An Amazon spokesperson told Retail Dive in an email that the company’s policy is to "take action when appropriate," and that "if a customer believes we’ve made an error, we encourage them to contact us directly so we can review their account and take appropriate action."
Returns have emerged as a fact of life in the e-commerce era. For some online shoppers, ordering multiple sizes of a product with the intention of shipping back what doesn't fit has become the norm, much to the expense of retailers.
More than 40% of retailers have seen an increase in such "intentional returns" in the past year, according to omnichannel retail management firm Brightpearl. That's exacerbating the already margin-crushing costs of fulfillment and delivery for orders that customers actually keep: 44% of retailers say margins are being strongly impacted by handling and packaging returns, with 70% saying they expect to be squeezed further as the practice intensifies.
And it's intensifying. The value of retail returns last year rose 53% from 2015 to $400 billion, and the growth of e-commerce is stoking that, according to returns and overstock supply company B Stock. Returns of brick-and-mortar purchases tend to hover at 8%, while e-commerce returns can reach as high as 15% to 30%, according to CBRE, which says that likely value of online returns during the 2017 holiday season was $32 billion, up from 2016's estimated $28 billion.
Returns are expensive for retailers, however, representing lost sales, sometimes damaged or opened inventory and extra staff time. "It is prudent for Amazon to make it clear to all consumers that there are policies that govern returns to avoid issues like this," Jim Fosina, CEO of Fosina Marketing Group, said in an email to Retail Dive. "There can't be a wide open policy in terms of returns. The criminal element in the world is constantly searching for gaps to exploit. Fraud not only impacts the company, it can eventually impact the consumer, in some way, could be through higher prices.. and/or more restrictive policies."

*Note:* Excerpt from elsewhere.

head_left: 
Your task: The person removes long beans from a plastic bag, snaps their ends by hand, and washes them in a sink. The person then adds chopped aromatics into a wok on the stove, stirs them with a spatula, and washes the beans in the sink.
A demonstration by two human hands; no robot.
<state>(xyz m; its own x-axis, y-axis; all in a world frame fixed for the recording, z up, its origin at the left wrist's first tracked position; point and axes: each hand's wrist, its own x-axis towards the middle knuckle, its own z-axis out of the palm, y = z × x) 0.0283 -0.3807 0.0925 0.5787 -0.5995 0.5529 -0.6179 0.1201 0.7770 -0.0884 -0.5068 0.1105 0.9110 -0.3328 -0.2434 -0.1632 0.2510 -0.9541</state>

In fact, the e-retailer's return policy remains "very liberal and customer friendly" despite what was described in the Journal's report, Fosina said, and compared its actions to rejecting fraudulent credit cards. Still, it would behoove Amazon to be more upfront about the policy, he also said.
With a dearth of stores relative to rivals, Amazon is at something of a disadvantage. Of the three options for returning unwanted items — return to store, return to distribution center and return to a third party — return to store is not only usually the cheapest option for retailers, who may benefit as some shoppers buy something else, but it's also preferred by some 60% of online customers themselves, according to consulting firm AlixPartners.
Some shoppers attempt to return damaged or heavily used merchandise that can't be resold, and retailers like L.L. Bean, that for years have had liberal return policies, are now scaling those back. Retailers including Best Buy, J.C. Penney, Sephora, CVS, Advance Auto Parts, Dick’s Sporting Goods, Home Depot and Victoria’s Secret employ the firm Retail Equation (owned by Appriss Inc.), which uses algorithms to develop a "risk score," based on consumers' shopping and return behavior, to help identify fraudulent attempts or serial returners.
But getting too tough can backfire. "Brands are now seeing the wrath of customers who dislike being 'profiled' based on their returns behavior," Linc Vice President of Marketing Luke Starbuck told Retail Dive in an email. "Even leading brands who talk about being customer-focused are oftentimes still operating on an old-world model of handling returns and reinforcing it with unchanged KPIs and siloed reverse logistics teams. Today, returns are a natural part of the ecommerce shopping cycle, and brands who do this well, actually engage customers, increase lifetime value and drive the next purchase – thus creating true loyalty."
Amazon didn't address Retail Dive's questions about how many returns the company deals with each year or whether apparel shoppers are spared to any extent considering that intentional returns are especially prevalent in that category. "We want everyone to be able to use Amazon, but there are rare occasions where someone abuses our service over an extended period of time," a spokesperson said in an email. "We never take these decisions lightly, but with over 300 million customers around the world, we take action when appropriate to protect the experience for all our customers."